The inquests into the deaths of 96 victims of the Hillsborough disaster will begin by Monday March 31 next year, the coroner ruled today.
Lord Justice Goldring announced the date at a pre-inquest hearing in London.
He also ruled that the inquests, to be held at an as yet undecided venue in the north west of England, will have a jury.
The judge said he was confident that a satisfactory venue would be located in time for the start of the inquests.
"That will not be a reason not to begin on that date," he said.
Britain's worst sporting disaster happened at Sheffield's Hillsborough stadium on April 15 1989 during Liverpool's FA Cup semi-final against Nottingham Forest as thousands of fans were crushed on the ground's Leppings Lane terrace.
The judge said there would be another pre-hearing - the third - on a date to be decided in October as the time of the inquests draws nearer.
"Obviously, we are going to have to timetable the hearing itself with care, particularly as we will have a jury, so time is not unlimited," he said.
He said earlier that he was exercising his discretion in favour of there being a jury, though it was also his view that it was mandatory to have one.
Christina Lambert QC, lead counsel to the inquests, had told him that a jury must be summoned, under the law, in a case where death occurred in police custody or where a police officer was executing his duty.
"We invite you to interpret that in a relatively broad way, that it is not about the direct infliction of injury, but because the case involved people being confined, and crushing injuries were caused."
The judge also ruled that Article 2 of the European Convention of Human Rights applies in the case.

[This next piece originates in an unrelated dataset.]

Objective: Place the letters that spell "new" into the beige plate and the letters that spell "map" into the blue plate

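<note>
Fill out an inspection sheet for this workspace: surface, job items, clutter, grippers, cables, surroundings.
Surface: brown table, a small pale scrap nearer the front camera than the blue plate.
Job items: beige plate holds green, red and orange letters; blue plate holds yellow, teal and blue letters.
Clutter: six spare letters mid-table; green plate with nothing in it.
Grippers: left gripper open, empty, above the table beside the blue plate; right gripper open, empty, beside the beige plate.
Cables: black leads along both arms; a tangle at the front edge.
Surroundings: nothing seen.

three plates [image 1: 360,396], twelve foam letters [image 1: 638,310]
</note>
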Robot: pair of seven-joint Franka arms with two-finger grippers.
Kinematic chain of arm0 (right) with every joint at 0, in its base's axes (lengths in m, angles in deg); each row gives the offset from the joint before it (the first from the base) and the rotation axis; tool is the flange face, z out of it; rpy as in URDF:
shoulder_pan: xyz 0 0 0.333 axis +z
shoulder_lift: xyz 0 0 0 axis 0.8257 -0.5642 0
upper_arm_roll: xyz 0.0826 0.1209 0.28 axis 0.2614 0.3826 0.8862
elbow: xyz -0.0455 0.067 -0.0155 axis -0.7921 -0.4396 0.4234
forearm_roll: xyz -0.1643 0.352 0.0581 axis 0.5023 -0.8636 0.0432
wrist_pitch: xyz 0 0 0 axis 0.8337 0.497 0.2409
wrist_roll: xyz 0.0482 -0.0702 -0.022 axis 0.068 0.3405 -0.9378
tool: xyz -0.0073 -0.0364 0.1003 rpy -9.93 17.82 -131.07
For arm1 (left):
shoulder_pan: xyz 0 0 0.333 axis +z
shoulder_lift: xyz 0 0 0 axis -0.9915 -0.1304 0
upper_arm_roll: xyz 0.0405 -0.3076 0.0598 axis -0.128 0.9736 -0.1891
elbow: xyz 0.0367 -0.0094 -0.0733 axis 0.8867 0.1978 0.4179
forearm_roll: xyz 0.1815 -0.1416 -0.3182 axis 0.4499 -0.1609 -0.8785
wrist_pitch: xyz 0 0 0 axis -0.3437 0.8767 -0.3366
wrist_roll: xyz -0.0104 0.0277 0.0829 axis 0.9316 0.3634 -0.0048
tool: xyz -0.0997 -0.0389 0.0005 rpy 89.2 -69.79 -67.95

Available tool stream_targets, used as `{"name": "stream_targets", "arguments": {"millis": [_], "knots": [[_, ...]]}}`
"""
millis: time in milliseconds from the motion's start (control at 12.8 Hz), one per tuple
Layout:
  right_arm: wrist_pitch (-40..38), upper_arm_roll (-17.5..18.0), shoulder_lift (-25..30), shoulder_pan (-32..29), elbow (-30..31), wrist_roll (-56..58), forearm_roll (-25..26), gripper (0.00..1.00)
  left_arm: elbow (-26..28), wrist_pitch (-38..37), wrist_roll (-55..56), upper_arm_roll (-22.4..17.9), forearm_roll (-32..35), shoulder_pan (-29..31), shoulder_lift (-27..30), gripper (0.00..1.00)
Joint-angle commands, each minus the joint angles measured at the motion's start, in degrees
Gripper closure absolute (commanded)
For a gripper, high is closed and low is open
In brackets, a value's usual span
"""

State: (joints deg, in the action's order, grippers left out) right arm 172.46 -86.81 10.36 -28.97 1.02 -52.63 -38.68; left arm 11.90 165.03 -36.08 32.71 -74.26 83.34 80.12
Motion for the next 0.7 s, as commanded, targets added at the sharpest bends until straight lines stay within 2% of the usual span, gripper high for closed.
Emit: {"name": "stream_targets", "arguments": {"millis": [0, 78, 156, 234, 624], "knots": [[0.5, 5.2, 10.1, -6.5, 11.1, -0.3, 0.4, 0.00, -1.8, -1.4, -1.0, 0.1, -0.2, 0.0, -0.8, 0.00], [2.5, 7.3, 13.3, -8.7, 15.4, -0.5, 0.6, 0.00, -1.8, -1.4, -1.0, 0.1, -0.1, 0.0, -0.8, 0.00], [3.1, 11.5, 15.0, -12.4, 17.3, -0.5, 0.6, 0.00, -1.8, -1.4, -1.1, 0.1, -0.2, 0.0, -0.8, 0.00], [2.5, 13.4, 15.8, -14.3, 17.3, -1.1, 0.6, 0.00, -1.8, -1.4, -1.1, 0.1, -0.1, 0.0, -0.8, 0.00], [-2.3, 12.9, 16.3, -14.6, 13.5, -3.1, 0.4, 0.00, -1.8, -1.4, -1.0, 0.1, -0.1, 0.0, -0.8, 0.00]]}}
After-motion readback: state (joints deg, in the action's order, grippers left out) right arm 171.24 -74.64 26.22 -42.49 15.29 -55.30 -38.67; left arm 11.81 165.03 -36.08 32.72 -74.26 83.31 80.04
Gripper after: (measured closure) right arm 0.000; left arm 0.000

This imposes duties on the state, including the duty to protect lives.
And he agreed with Ms Lambert that there should be a wide scope to the inquests.
She explained that this should include such matters as design of the stadium, preparation for the semi-final, planning by police and other organisations, movement and distribution of fans, overcrowding at the turnstiles and the police response, including the critical decision to open the gate.
She said they should also look at the issue of the survivability of the victims if other emergency care had been available.
Last December, verdicts of accidental death from the original Hillsborough inquest in March 1991 were quashed.
The action was taken after the Hillsborough Independent Panel studied thousands of documents and reported that there had been a huge cover-up of what happened at Hillsborough and its aftermath.